[almost president] [though not as "almost" as longtime friend of the Jackuzzi, Al Gore] Hillary Clinton gives us some timely, thoughtful advice
(that definitely isn't just a projection of her own issues)
For some reason, Jimmy Fallon was on tv here the other day, which is weird because I can’t imagine anyone in England being interested in watching that. (Or, for that matter, interested in any of America’s 700 late night shows. It would be like Coronation Street being shown in the US.) Maybe it was a bank holiday special thing.
Anyway, there was something weird about it; I never watched those shows (Leno, Jimmy Kimmel, etc.), but I know they start out with a few minutes of standup for the crowd - it’s a pretty formulaic setup: live band, banter with wise-cracking sidekick, etc. Then they take their place behind their desk and welcome that night’s guest(s). Anyway, there was something weird about the intro standup part. The camera was very zoomed in, with only his upper body in frame and a dark curtain visible in the background. He spoke straight to the camera, which never cut away to the audience (thereby failing to establish that he and they were in the same room, or even just that it wasn’t a laugh track). It was as if that section had been pre- or re-recorded. Maybe I’m out of the loop…Is that what they all do now?
It then cut to the more “natural” camera when he sat down in preparation for his first guest. He tried to do another monologue, a story about his daughters or something. But he was all over the place: slurring his words, fumbling his lines, etc. So I googled “jimmy fallon drunk drugs weird odd strange” (make sure to throw as many keywords in as you can), and yeah: turns out it’s a badly kept industry secret that he likes a drink or two. But that’s beside the point (although we will circle back to him in a future post or two, I think).
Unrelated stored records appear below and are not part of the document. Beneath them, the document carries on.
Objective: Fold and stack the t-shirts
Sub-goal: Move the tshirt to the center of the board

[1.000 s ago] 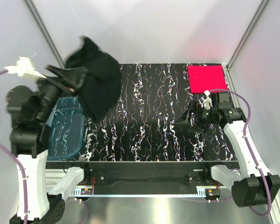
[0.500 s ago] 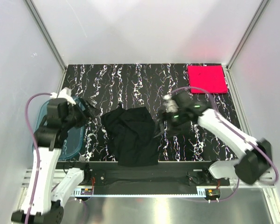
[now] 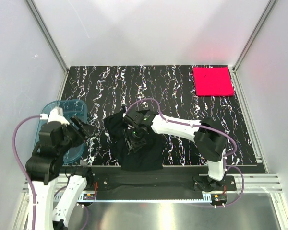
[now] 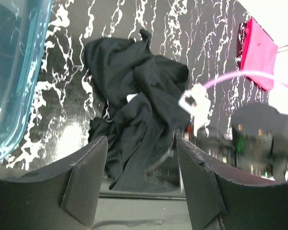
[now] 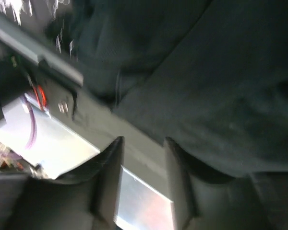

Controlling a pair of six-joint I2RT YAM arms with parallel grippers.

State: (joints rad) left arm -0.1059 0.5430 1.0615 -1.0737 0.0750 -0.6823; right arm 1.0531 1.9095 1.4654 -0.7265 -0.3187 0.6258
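Blue tub (image 3: 62, 129) is sitting far left, the left gripper (image 4: 141, 148) hovering beside it, jaws apart and empty. Black t-shirt (image 3: 145, 156) is lying crumpled front-centre beneath the right gripper (image 5: 143, 143), its fingers parted. Pink-red t-shirt (image 3: 212, 81) is lying folded far right.

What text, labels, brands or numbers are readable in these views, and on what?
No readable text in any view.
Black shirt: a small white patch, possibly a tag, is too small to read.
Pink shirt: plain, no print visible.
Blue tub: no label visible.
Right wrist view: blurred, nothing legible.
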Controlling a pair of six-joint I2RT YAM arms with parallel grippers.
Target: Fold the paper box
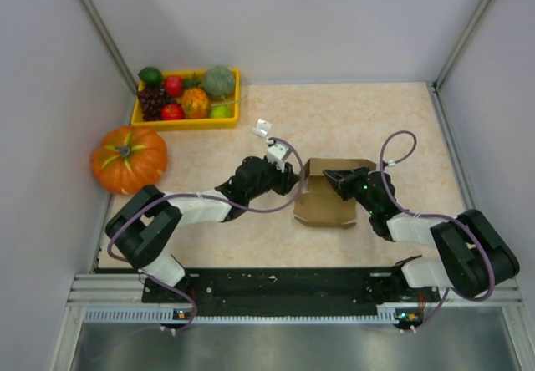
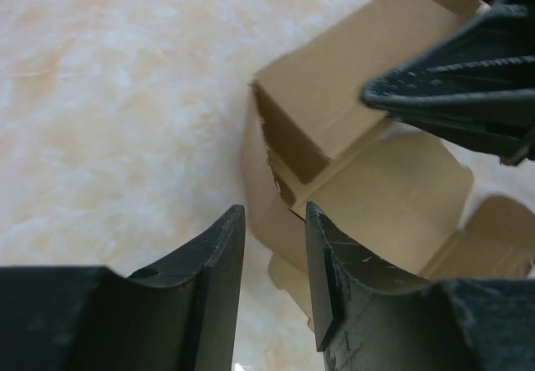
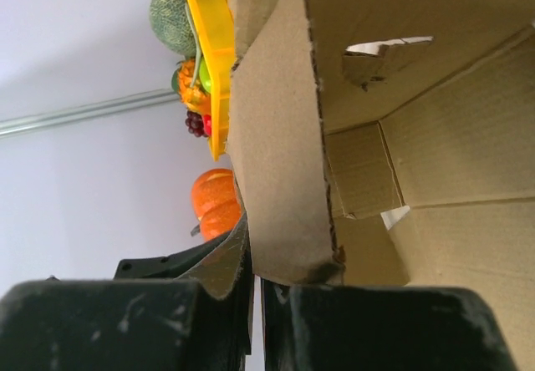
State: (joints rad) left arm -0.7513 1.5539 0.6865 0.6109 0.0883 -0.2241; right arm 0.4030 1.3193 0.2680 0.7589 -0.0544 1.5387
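Note:
The paper box [image 1: 326, 197] is brown kraft cardboard, partly folded, with open flaps, lying at mid-table. My left gripper [image 1: 294, 179] is at its left edge. In the left wrist view it [image 2: 274, 221] is open, and a flap of the box [image 2: 368, 195] lies just past and partly between its fingertips. My right gripper [image 1: 338, 179] reaches over the box from the right. In the right wrist view it [image 3: 255, 283] is shut on the edge of an upright box wall [image 3: 280, 154]. Its black fingers also show in the left wrist view [image 2: 468, 87].
An orange pumpkin [image 1: 129, 159] stands at the left wall. A yellow tray [image 1: 185, 123] of fruit sits at the back left. A tiny white object [image 1: 264, 128] lies behind the left gripper. Grey walls enclose the table on three sides.

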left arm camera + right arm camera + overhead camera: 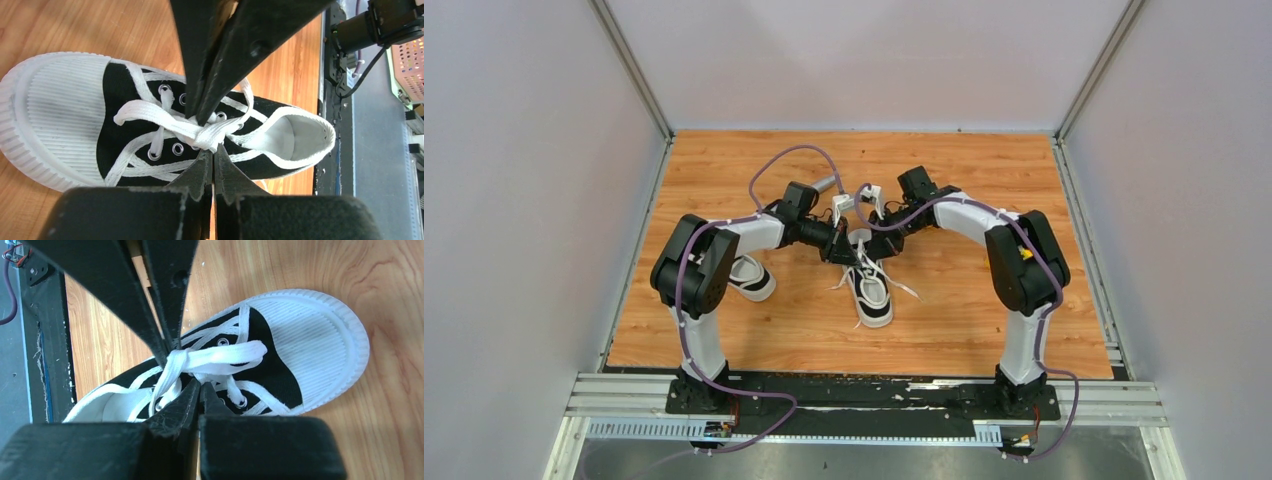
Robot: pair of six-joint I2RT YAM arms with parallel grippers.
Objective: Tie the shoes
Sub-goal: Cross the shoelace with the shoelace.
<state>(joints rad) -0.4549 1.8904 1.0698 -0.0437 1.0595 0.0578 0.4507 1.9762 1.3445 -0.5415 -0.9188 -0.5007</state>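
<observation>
The shoe (pixel 873 298) lies on the desk (pixel 754 170) midway between both arms. Its long axis points away from the bases, with the heel nearest them. The left gripper (pixel 206 136) and the right gripper (pixel 184 371) meet directly above its laces (pixel 147 111), each pressed together and pinching a strand at the crossing. The other shoe (pixel 752 277) lies under the left arm.

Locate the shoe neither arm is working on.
In the top view the idle shoe lies partly under the left arm, left of the shoe being tied.
</observation>
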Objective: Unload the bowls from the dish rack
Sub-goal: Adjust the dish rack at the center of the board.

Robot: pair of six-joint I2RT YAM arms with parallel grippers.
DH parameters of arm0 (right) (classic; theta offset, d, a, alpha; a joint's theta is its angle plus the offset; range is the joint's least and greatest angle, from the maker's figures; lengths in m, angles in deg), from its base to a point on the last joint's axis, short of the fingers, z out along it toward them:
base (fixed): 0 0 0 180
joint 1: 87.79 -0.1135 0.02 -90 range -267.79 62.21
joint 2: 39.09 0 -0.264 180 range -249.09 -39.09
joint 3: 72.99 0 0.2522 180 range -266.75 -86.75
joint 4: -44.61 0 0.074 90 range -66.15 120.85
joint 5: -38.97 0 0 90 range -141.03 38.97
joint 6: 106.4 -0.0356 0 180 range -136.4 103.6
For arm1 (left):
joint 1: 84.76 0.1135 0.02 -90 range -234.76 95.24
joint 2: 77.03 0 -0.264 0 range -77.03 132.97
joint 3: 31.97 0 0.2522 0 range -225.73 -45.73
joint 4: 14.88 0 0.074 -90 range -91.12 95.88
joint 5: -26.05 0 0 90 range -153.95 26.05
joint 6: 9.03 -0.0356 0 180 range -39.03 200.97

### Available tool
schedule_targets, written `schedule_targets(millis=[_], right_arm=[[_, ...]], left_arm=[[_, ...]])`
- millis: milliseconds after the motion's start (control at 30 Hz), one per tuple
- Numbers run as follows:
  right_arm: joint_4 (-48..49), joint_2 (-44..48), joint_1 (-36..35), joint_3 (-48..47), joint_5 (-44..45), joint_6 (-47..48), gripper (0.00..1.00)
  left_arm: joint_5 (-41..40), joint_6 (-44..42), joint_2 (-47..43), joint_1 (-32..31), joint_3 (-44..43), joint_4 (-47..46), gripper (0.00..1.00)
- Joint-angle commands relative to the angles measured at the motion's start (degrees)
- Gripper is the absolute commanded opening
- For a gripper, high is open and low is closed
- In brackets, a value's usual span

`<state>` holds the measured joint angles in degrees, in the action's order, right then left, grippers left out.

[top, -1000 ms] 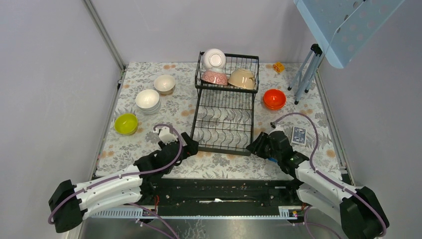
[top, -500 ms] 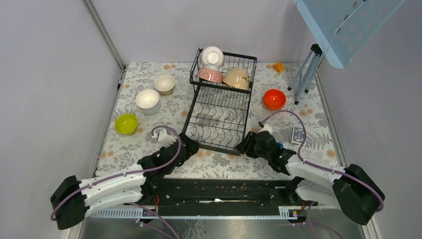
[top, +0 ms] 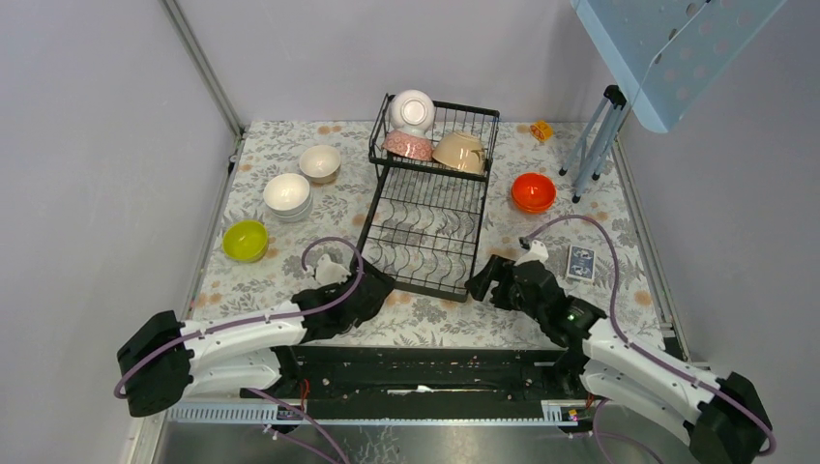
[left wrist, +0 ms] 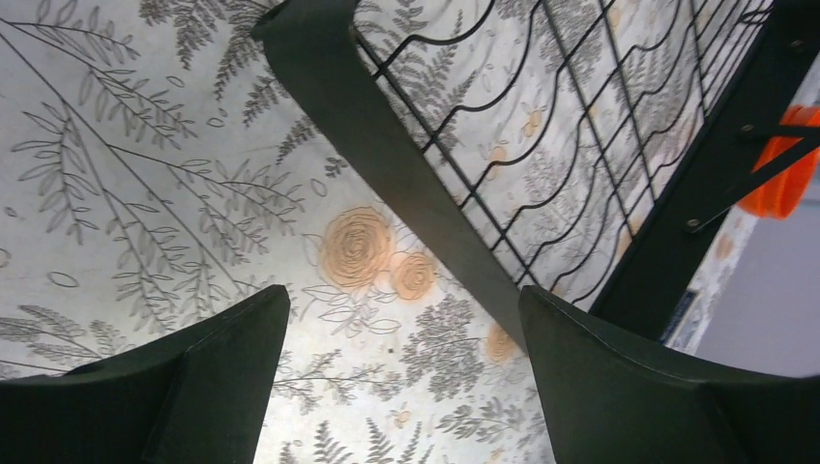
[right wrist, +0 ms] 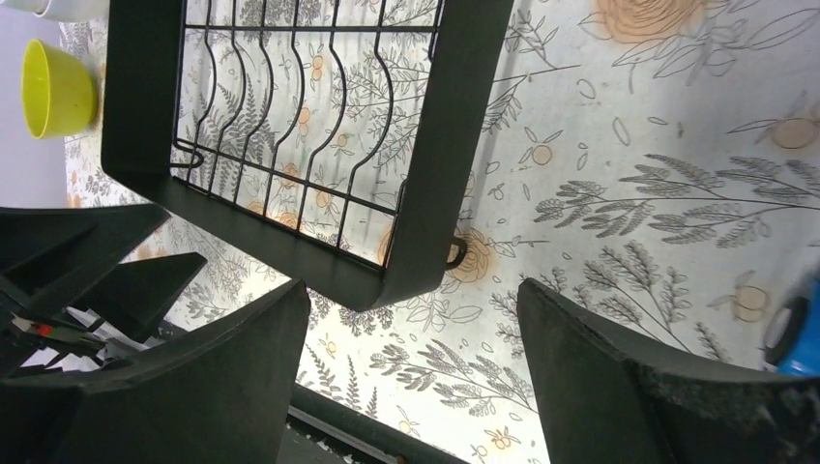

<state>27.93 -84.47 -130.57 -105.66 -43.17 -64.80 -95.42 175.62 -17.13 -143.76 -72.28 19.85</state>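
Table [top: 425,314], rack [top: 422,286] skewed on it, left gripper [top: 375,281] wide at its near-left corner, right gripper [top: 480,281] wide at near-right corner, neither holding anything, white bowl [top: 413,109], pink bowl [top: 407,146], beige bowl [top: 458,152] in top tier, partly behind wires, blue item [right wrist: 798,338] cut off at frame edge.

Soft, even light falls from above, and the dish rack [top: 425,227] throws only a faint shadow on the table [top: 290,280]. The overhead view is sharp throughout. In both wrist views the near fingers [left wrist: 629,387] look dark and featureless, while the table's flowered pattern stays crisp.
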Motion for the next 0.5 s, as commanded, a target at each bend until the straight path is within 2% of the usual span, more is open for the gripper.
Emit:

In my research, I saw a clip from another recent show of his, this one featuring Hilary Clinton. The topic of the US general election (which is happening later this year) came up. When asked about the candidates (Trump and Biden)/what she would say to anyone who wasn’t particularly inspired by either option, she had an answer at the ready, and it gave some revealing insight (not that we needed any extra data), as to the way in which people like her regard the “average,” working-class American. (Spoiler: it’s with disdain.) “Get over yourself,” she says, “those are your two choices.” She reasons that, although both men are certainly very old, Biden at least cares about people [unlike Trump]. “I don’t understand why it’s even a hard choice,” she continues, “Hopefully people will realize what’s at stake…it’s an existential question: what kind of country we’re going to have, what kind of democracy we’re going to have.” I’m not sure what she means by “what kind of democracy,” but, by the sounds of it, she’s advocating for one in which you’re guilted into coalescence under the implied threat of treason. Slightly confusing.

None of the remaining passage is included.